Het onderzoek naar creativiteit is als de fabel van twee blinde mannen die een olifant betasten. ‘Een olifant is als een slang’, zegt de man die de slurf vasthoudt. ‘Een olifant is als een muur’, zegt degene die de flank voelt. ‘Creativiteit is een begrip dat je via testjes kunt meten’, zeggen de psychometristen. ‘Creativiteit is een wisselwerking tussen een individu en zijn sociaal-culturele omgeving’, zeggen de sociaal-psychologen. ‘We moeten ons voornamelijk richten op het stimuleren van creatief denken’, zeggen de pragmatici.
En ondertussen is men het er nog niet over eens wat creativiteit precies is, laat staan wat de beste manier is om het begrip te onderzoeken. Dit is de belangrijkste en ook ontmoedigende conclusie van het Handbook of Creativity, onder redactie van Robert Sternberg, hoogleraar psychologie aan de universiteit van Yale die vooral bekend is vanwege zijn intelligentie-onderzoek.
Als algemene definitie houdt Sternberg aan: creativiteit is de vaardigheid om iets te produceren dat zowel origineel als bruikbaar is. Dit kan variëren van het bedenken van een nieuwe manier om je piepkleine kamertje beter in te delen, tot het ontwikkelen van de relativiteitstheorie. Deze definitie is zo algemeen dat weinigen er bezwaar tegen zullen hebben, maar daarmee houdt de consensus op.
Is creativiteit een persoonlijkheidstrek of niet? Is het zeldzaam of is iedereen in wezen creatief? Moet je een hoge intelligentie bezitten om creatief te zijn? Kun je creatief denken aanleren of niet? Deze onduidelijkheden brengen een van de auteurs tot de verzuchting dat creativiteitsonderzoekers erin zijn geslaagd belangwekkende vragen te stellen, maar niet om ze te beantwoorden.
Een andere auteur concludeert dat je weinig over creativiteit kunt leren door de bestaande psychologische literatuur te lezen. Dat maakt dit boek, dat tot doel heeft ‘het meest veelomvattende, definitieve en gezaghebbende’ boek te zijn op het gebied van creativiteit, slechts geschikt voor de liefhebber. Het is een gedegen overzicht waar de onderzoeker die nog niet ontmoedigd is geraakt, op kan voortborduren. Maar voor de geïnteresseerde leek vertelt het op een veelomvattende, en gezaghebbende manier dat we er nog niet uit zijn.
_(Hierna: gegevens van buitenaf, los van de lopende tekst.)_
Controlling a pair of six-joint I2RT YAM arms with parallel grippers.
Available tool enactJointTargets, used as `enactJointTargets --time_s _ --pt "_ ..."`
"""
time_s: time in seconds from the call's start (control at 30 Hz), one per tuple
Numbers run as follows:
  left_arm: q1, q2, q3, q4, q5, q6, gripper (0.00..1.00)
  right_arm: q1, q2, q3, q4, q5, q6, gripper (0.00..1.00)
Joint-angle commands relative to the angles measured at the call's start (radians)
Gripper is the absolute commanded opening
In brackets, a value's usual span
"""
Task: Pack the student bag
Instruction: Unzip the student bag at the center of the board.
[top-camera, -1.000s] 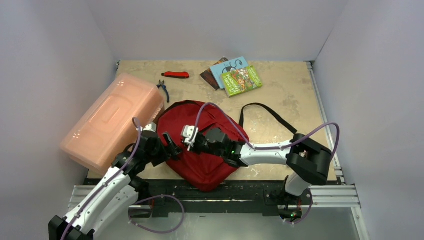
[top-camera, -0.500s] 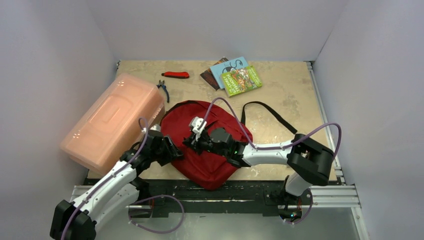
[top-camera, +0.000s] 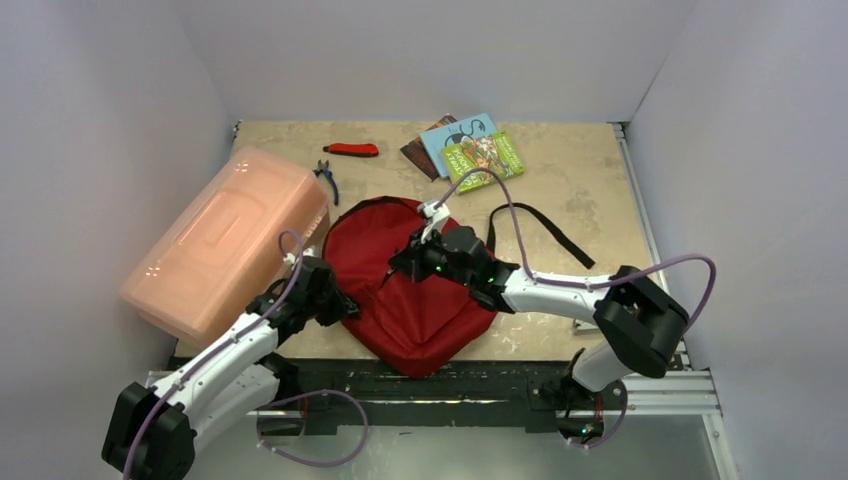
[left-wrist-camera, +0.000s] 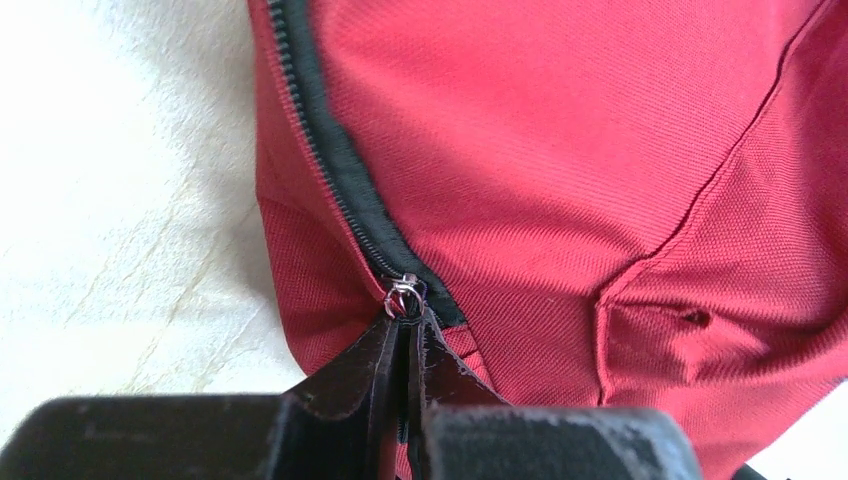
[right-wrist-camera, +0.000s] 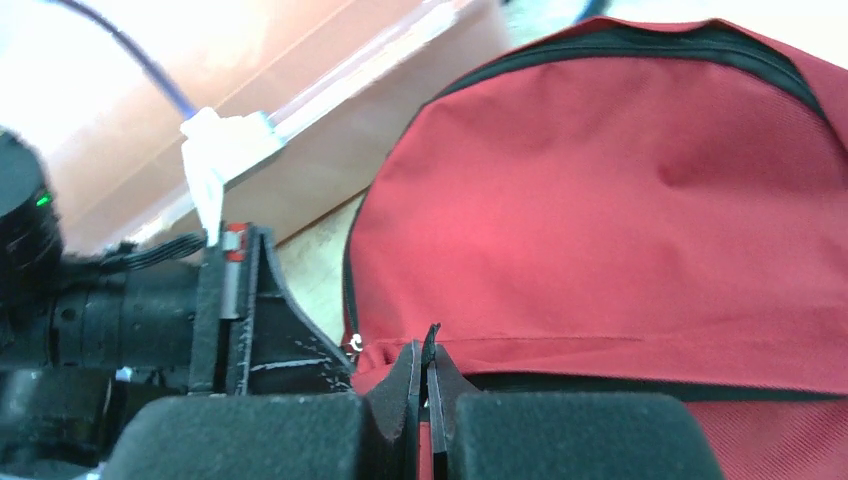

Wel kun je zien dat sommige onderzoeksmethoden meer opgeleverd hebben dan andere. De psychometrische methode is in het intelligentie-onderzoek zo succesvol geweest dat intelligentie – een even abstract begrip als creativiteit – is gevangen in een meetbaar getal, het IQ. Het psychometrische creativiteitsonderzoek is hier echter zelfs niet in de buurt gekomen. Dan is de ‘fenomenale aanpak’, zoals de auteurs van het betreffende hoofdstuk het noemen, zo niet succesvoller dan wel inspirerender.
Bij deze aanpak kijken onderzoekers naar erkende creatievelingen om te zien wat hen beweegt en wat hen onderscheidt van de gewone mensen. Mihaly Csikszentmihalyi is een van de bekendste onderzoekers van deze stroming. Uit deze aanpak komen tenminste ferme conclusies naar voren – creativiteit en diepgaande relaties gaan niet samen, bijvoorbeeld – en dat is, tussen alle mitsen en maren, een verademing.